• TO DO
Please repeat the records below exactly, from the first line through the line containing "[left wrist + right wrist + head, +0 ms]", and nothing more.
DATA RECORDS: Begin
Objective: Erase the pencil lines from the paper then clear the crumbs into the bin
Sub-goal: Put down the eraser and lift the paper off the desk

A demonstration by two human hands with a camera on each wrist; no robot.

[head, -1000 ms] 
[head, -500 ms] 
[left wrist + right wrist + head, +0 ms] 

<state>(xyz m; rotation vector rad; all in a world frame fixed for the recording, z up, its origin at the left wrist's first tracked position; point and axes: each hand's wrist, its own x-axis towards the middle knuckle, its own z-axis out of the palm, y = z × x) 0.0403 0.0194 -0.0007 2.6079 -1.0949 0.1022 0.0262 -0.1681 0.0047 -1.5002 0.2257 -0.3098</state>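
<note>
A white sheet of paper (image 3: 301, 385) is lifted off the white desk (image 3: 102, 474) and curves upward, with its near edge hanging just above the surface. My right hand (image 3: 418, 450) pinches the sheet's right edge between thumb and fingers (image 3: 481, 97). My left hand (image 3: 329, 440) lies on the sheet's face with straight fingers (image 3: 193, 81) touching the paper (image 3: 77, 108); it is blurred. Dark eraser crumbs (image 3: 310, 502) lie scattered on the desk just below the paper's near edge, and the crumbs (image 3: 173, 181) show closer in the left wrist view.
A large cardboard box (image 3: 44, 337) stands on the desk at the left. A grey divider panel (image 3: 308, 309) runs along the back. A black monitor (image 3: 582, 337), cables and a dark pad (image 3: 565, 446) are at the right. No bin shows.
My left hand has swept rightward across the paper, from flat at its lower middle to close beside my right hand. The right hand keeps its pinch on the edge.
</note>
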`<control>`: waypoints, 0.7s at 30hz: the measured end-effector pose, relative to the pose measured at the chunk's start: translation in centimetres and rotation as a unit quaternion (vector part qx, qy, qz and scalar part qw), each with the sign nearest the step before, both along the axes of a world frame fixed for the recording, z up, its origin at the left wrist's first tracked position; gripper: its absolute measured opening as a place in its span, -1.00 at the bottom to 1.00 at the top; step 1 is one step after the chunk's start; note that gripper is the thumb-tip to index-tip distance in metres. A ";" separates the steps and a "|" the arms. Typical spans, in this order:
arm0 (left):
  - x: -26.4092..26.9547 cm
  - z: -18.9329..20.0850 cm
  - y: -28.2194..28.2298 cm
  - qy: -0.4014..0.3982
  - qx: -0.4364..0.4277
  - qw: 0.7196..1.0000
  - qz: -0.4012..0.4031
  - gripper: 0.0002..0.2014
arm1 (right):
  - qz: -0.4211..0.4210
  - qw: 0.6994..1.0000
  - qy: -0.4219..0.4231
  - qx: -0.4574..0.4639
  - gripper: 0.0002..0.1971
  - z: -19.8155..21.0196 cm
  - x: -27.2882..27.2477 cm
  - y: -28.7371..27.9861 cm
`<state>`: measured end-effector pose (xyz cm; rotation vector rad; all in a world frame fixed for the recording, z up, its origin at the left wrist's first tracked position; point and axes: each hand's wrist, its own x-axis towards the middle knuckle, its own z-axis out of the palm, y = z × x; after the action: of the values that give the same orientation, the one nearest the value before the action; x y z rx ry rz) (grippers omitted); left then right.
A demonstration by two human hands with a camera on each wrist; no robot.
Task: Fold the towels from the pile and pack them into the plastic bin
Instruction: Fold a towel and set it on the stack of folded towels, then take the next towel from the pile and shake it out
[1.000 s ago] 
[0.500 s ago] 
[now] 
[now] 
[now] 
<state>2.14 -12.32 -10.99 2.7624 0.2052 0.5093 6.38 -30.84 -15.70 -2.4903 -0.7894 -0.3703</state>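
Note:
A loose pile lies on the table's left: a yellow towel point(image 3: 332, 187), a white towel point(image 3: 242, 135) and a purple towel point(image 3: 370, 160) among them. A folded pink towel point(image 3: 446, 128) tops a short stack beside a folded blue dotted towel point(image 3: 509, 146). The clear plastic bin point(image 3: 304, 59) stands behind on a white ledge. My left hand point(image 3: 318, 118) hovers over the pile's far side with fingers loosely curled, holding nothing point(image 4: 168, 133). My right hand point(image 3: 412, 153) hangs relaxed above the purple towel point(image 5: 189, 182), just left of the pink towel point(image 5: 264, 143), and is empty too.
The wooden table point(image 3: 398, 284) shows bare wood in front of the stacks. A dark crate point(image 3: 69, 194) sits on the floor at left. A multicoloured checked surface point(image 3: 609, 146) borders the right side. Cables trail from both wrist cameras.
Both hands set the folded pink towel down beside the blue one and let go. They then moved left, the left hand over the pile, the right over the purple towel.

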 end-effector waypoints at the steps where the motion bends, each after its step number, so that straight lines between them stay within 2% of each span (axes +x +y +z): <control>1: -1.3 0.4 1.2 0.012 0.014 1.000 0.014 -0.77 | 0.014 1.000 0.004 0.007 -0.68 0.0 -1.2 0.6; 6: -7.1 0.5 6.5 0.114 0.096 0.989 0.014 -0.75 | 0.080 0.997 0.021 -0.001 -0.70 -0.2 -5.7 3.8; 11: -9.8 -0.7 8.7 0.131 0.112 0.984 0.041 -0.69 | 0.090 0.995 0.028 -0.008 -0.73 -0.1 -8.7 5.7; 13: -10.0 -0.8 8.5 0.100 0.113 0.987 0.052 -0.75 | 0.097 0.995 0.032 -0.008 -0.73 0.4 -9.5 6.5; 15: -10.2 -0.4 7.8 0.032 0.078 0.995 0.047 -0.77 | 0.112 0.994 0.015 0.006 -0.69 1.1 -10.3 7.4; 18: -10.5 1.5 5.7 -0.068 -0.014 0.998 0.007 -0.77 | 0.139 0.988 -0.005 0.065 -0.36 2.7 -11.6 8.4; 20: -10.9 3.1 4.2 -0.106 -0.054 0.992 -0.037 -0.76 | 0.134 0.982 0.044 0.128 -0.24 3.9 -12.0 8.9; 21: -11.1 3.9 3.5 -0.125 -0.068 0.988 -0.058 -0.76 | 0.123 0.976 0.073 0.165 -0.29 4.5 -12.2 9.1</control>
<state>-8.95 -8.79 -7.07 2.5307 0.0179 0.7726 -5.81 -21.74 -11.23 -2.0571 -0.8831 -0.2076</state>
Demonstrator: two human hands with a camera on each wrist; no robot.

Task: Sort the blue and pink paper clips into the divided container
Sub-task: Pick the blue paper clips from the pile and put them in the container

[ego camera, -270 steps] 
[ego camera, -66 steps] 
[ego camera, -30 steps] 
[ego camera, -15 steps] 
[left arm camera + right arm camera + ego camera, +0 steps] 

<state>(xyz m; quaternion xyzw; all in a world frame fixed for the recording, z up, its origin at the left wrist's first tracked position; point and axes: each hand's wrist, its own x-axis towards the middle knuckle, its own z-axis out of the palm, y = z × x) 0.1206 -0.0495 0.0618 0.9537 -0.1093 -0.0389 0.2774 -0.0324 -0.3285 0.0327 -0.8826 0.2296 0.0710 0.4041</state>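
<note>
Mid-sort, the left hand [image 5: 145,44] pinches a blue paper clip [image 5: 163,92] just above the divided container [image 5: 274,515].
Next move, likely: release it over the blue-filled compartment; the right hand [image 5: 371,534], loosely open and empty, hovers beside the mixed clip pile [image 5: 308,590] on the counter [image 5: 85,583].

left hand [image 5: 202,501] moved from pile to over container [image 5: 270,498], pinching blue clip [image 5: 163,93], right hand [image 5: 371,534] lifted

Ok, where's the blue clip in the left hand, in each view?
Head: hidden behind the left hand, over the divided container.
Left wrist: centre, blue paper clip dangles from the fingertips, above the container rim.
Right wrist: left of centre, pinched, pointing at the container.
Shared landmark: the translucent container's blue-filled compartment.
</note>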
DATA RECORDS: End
• TASK RESULT
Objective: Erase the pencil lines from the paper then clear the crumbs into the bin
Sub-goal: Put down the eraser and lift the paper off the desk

A demonstration by two human hands with a camera on each wrist; no robot.

[head, -1000 ms] 
[head, -500 ms] 
[left wrist + right wrist + head, +0 ms] 

This exercise requires no further response.